What you should do:
Line by line, reproduce exactly the beginning of the listing below, ending with the line that contains "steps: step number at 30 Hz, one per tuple" and adding nothing.

Given data:

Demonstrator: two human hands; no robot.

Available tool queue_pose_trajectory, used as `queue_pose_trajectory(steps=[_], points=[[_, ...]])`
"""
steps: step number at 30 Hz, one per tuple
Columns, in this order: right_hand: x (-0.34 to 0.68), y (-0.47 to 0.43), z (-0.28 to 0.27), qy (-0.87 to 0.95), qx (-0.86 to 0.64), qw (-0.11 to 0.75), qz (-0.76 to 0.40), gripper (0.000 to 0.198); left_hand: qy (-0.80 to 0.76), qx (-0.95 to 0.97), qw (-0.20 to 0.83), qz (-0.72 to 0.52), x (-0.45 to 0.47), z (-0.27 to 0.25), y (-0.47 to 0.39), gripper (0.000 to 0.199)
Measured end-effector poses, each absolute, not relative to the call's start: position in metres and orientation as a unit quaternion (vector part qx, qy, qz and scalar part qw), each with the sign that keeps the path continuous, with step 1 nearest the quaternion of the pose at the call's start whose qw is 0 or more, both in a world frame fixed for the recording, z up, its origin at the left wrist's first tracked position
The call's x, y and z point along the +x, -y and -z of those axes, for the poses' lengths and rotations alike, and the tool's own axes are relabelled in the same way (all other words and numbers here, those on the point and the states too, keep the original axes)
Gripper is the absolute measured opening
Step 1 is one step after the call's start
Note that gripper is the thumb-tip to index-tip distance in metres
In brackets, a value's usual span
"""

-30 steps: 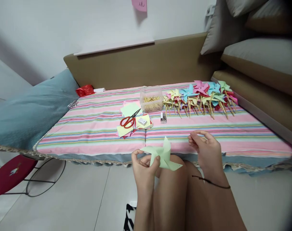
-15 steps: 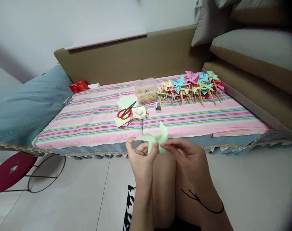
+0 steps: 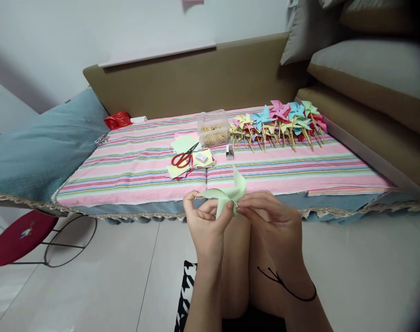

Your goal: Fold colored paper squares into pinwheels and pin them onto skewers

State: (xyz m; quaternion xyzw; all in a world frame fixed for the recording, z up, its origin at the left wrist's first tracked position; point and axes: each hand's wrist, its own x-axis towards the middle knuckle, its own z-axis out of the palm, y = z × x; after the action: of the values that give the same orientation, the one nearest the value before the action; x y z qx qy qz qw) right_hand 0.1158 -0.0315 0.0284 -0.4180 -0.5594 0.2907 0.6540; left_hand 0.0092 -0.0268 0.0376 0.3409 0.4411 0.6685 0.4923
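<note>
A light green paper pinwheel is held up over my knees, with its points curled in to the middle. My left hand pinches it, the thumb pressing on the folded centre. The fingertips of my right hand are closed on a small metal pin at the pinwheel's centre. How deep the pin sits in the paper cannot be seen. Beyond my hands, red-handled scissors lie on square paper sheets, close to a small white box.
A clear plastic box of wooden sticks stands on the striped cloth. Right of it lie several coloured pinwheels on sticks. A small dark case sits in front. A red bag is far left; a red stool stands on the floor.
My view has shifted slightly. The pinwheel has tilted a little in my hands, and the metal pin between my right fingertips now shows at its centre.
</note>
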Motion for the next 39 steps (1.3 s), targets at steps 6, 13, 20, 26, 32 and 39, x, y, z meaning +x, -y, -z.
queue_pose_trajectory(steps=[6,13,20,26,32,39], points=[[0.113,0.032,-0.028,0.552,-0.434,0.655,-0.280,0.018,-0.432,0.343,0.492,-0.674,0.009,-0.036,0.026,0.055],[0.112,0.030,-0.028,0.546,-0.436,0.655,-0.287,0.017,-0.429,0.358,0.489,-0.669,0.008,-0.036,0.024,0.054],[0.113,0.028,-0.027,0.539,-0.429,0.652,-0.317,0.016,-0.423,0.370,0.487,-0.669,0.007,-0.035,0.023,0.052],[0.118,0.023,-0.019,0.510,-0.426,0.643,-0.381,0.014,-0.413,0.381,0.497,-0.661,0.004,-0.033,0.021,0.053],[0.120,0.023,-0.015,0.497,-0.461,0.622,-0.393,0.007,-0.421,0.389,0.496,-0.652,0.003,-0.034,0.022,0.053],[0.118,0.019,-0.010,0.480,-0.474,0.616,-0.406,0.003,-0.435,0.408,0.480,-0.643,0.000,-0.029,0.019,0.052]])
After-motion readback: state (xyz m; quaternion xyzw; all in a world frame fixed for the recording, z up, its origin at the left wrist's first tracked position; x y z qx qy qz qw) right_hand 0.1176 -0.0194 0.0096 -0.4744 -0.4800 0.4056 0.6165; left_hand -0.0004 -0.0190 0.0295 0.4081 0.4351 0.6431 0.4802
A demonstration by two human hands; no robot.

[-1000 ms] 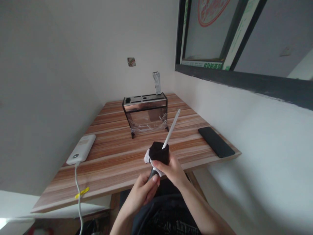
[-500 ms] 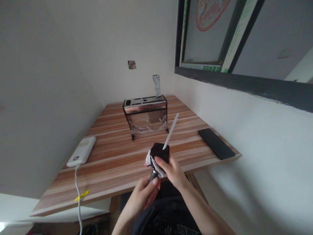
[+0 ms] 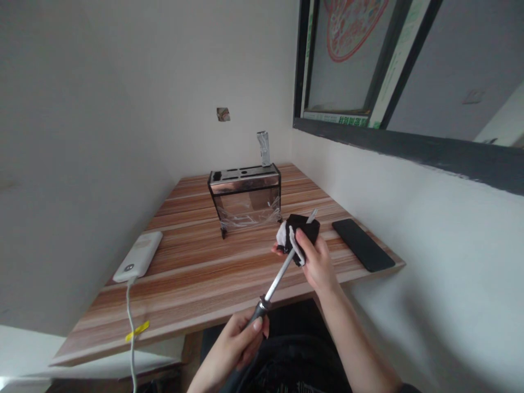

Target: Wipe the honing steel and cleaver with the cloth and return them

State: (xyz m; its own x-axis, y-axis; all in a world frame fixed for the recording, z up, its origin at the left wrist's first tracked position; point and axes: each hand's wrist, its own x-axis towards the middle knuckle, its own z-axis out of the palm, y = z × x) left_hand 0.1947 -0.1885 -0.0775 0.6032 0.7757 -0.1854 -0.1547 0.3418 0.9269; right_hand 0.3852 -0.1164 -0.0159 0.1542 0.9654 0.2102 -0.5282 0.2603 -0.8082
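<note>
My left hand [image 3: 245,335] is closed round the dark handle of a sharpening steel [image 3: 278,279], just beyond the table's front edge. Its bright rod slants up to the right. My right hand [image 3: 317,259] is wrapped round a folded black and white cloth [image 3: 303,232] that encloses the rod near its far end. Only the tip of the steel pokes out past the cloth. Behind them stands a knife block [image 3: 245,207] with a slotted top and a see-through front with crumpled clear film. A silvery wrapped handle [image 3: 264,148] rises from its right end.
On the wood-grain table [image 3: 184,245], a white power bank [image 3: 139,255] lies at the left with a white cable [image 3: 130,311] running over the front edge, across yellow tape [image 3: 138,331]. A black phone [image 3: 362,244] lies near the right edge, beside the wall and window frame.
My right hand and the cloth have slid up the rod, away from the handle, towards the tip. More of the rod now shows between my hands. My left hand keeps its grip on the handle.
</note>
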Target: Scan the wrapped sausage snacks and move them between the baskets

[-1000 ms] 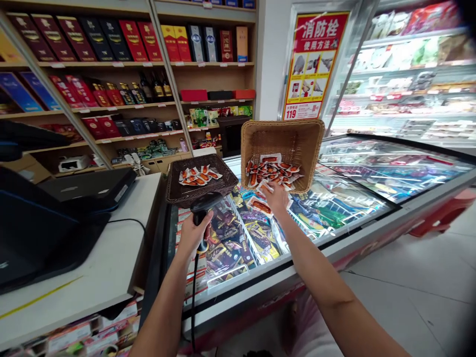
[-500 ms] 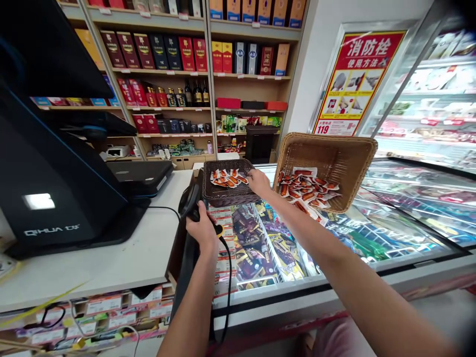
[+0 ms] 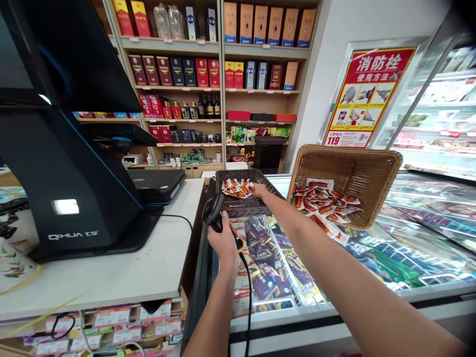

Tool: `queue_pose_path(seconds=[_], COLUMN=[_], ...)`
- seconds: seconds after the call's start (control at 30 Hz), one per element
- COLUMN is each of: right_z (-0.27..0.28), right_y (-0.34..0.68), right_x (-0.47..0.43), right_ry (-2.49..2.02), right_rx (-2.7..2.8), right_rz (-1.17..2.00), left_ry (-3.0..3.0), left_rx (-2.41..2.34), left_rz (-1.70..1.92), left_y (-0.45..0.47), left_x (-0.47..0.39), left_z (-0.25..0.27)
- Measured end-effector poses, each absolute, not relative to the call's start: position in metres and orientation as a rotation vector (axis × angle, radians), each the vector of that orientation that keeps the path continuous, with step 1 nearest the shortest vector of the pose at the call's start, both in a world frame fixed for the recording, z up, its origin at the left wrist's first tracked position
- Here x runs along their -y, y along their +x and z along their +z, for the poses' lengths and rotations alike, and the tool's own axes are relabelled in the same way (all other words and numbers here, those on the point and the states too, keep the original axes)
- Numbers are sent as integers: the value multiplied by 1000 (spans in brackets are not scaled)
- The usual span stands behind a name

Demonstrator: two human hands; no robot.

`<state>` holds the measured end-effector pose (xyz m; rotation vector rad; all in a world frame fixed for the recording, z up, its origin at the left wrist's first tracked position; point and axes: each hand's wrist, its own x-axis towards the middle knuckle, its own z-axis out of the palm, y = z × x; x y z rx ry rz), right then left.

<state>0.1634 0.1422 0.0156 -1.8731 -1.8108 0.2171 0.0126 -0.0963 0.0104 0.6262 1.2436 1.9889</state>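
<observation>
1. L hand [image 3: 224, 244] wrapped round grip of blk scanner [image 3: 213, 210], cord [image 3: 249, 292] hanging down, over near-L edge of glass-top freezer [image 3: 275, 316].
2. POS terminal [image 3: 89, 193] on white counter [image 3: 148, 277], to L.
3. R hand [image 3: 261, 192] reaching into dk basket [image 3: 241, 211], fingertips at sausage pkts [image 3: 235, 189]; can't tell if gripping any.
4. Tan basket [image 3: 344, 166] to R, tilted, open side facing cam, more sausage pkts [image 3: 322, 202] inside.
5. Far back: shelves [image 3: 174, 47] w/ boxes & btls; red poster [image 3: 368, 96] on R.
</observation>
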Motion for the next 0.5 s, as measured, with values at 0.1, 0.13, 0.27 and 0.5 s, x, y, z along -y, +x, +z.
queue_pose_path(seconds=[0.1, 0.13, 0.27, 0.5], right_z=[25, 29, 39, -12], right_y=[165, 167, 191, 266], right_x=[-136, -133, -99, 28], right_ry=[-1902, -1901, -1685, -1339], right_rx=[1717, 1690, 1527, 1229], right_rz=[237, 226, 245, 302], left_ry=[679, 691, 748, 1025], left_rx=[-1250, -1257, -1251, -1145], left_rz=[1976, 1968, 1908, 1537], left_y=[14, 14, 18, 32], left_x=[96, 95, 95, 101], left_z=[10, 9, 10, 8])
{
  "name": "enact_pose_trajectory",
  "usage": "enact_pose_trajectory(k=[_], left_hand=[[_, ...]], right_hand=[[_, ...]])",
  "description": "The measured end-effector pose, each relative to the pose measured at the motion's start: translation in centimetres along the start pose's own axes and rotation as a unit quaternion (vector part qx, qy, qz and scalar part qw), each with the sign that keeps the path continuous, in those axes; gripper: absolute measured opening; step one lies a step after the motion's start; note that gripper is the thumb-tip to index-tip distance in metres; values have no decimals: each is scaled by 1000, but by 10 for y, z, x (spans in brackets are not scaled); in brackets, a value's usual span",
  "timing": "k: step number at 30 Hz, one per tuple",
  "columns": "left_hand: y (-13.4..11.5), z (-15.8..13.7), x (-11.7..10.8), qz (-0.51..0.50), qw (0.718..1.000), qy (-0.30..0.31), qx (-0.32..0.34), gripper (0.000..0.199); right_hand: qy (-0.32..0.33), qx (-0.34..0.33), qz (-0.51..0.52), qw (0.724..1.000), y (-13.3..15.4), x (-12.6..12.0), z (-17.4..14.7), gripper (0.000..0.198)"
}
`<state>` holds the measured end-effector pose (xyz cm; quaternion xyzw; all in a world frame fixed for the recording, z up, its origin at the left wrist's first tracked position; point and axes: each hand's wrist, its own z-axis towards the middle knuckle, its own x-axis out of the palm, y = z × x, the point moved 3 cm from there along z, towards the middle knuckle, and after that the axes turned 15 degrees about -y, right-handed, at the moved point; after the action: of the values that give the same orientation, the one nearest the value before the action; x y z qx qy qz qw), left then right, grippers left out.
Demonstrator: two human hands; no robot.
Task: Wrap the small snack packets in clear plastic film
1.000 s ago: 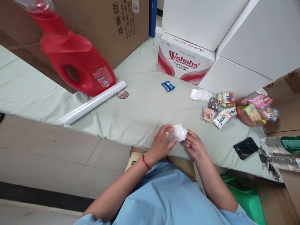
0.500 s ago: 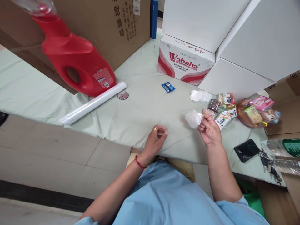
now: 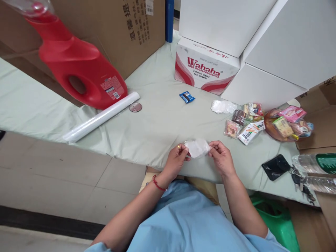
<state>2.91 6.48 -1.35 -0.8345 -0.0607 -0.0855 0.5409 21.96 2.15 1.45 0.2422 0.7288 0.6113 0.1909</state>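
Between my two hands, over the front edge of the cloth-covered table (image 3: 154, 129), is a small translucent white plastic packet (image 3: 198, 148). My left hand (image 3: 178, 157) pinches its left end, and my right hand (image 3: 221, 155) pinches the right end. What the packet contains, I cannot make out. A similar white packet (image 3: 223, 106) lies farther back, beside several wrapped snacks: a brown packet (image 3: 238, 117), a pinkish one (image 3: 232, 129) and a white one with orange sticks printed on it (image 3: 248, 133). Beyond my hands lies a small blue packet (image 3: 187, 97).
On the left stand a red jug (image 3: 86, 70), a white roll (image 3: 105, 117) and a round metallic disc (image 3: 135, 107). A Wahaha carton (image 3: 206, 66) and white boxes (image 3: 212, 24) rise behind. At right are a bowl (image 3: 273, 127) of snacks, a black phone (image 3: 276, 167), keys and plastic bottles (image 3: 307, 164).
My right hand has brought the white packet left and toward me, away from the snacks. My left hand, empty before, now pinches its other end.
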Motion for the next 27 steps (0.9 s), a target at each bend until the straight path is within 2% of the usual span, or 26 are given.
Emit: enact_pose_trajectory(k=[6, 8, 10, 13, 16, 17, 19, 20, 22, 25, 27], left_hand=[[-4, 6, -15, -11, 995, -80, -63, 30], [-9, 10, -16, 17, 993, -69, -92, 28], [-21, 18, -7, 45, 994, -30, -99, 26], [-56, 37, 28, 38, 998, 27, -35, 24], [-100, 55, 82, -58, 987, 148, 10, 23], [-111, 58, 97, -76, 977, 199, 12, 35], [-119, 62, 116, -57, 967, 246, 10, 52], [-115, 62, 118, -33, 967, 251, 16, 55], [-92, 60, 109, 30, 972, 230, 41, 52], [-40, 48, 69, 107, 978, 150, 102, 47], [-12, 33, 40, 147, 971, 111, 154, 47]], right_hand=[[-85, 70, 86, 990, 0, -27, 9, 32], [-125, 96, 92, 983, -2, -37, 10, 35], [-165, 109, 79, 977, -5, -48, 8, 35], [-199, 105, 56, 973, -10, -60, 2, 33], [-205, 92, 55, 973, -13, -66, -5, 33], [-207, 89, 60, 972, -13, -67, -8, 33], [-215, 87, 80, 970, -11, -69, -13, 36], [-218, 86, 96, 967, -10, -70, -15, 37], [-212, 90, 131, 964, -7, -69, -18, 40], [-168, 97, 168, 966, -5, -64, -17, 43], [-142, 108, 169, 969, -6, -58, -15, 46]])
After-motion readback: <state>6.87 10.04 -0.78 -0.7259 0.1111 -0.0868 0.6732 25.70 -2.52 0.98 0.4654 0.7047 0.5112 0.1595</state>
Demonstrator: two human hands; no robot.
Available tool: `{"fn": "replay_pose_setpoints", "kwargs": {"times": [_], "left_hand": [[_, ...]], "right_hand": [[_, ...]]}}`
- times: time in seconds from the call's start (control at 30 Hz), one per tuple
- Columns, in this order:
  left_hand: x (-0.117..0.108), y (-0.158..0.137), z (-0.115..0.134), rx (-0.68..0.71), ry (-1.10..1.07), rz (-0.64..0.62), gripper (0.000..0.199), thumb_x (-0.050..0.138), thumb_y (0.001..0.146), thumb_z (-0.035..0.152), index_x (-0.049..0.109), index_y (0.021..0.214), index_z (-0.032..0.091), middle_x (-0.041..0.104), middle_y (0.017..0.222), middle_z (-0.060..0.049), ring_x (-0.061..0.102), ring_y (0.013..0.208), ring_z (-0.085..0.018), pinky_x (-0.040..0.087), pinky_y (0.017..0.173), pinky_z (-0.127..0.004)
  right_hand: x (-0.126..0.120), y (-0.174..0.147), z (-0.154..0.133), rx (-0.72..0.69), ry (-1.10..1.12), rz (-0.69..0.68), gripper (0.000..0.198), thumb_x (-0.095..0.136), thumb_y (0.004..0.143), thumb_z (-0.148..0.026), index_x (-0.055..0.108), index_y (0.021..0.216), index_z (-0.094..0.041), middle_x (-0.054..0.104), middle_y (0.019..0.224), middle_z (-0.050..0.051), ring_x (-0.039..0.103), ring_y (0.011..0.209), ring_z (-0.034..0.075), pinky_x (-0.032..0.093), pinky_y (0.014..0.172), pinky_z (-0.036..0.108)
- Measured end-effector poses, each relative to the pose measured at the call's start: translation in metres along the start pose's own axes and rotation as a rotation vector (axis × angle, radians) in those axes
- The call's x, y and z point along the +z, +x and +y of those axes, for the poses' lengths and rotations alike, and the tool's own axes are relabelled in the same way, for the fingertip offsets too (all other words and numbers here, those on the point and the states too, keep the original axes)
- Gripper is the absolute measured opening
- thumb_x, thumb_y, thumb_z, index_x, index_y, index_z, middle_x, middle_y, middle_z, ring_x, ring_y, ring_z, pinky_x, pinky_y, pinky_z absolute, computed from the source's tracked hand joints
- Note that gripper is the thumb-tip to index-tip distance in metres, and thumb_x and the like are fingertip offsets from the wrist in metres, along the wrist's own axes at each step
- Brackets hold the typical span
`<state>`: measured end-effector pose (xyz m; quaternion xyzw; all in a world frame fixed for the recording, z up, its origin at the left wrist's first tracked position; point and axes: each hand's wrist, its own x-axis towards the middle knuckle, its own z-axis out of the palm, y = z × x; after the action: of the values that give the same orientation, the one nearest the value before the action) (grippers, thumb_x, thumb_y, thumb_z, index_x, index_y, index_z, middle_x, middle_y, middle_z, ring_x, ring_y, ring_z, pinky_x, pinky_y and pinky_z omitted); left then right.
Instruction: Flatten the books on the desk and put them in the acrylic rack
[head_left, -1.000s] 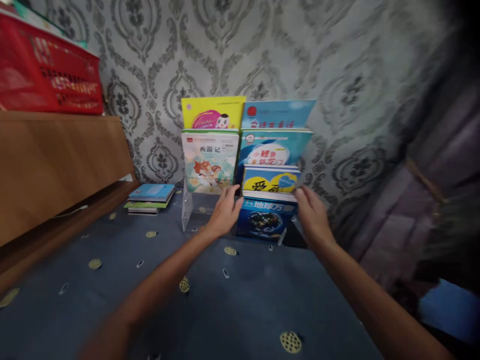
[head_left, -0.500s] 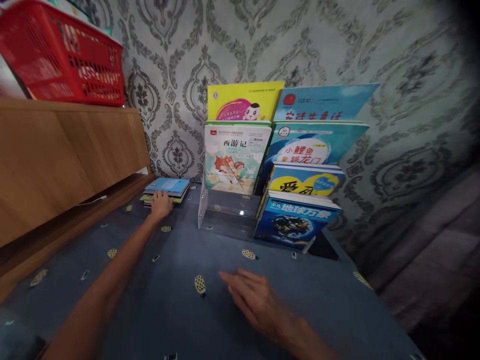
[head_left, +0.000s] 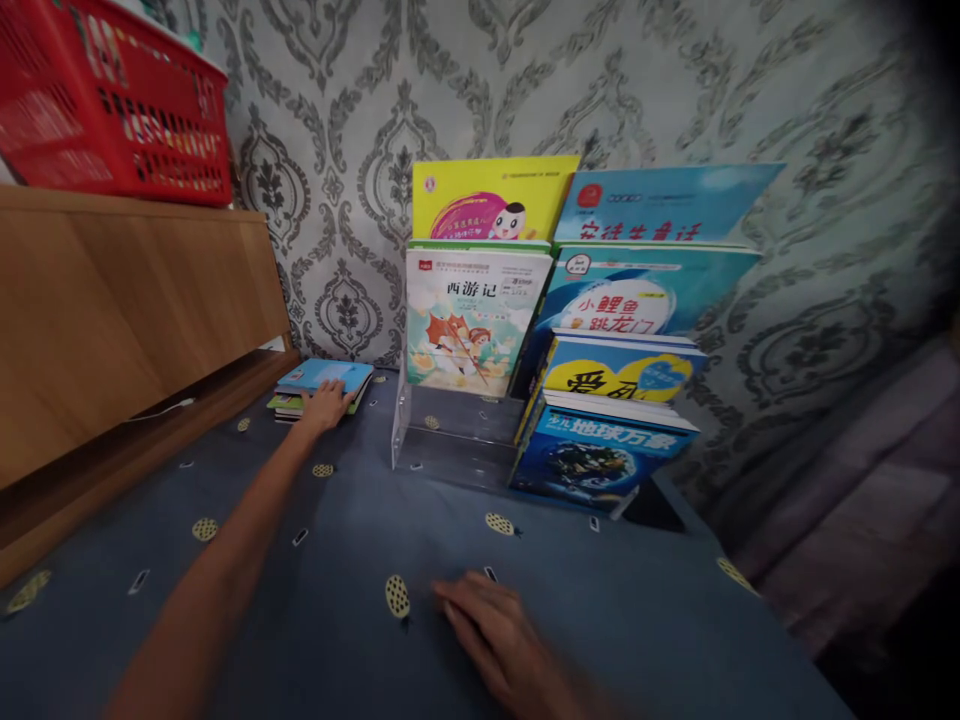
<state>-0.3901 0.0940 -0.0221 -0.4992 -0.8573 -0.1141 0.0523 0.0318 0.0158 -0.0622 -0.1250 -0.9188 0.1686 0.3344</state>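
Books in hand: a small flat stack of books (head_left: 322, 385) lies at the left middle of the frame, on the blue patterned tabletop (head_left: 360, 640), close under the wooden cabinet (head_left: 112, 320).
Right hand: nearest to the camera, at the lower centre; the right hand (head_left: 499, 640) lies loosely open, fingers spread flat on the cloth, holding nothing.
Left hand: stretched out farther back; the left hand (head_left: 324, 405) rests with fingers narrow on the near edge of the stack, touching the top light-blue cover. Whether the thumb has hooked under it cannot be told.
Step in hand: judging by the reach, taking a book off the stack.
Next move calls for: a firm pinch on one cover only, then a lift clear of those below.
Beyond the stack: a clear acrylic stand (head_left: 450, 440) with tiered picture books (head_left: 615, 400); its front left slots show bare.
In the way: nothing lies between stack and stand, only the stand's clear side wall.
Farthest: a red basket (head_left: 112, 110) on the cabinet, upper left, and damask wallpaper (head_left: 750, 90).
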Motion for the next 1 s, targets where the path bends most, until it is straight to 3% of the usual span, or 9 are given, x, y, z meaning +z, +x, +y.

Exercise answer:
Demonstrator: two human hands; no robot.

Available tool queue_pose_trajectory, used as `queue_pose_trajectory(steps=[_], points=[[_, ...]])`
"""
steps: step number at 30 Hz, one per tuple

The required output is now complete.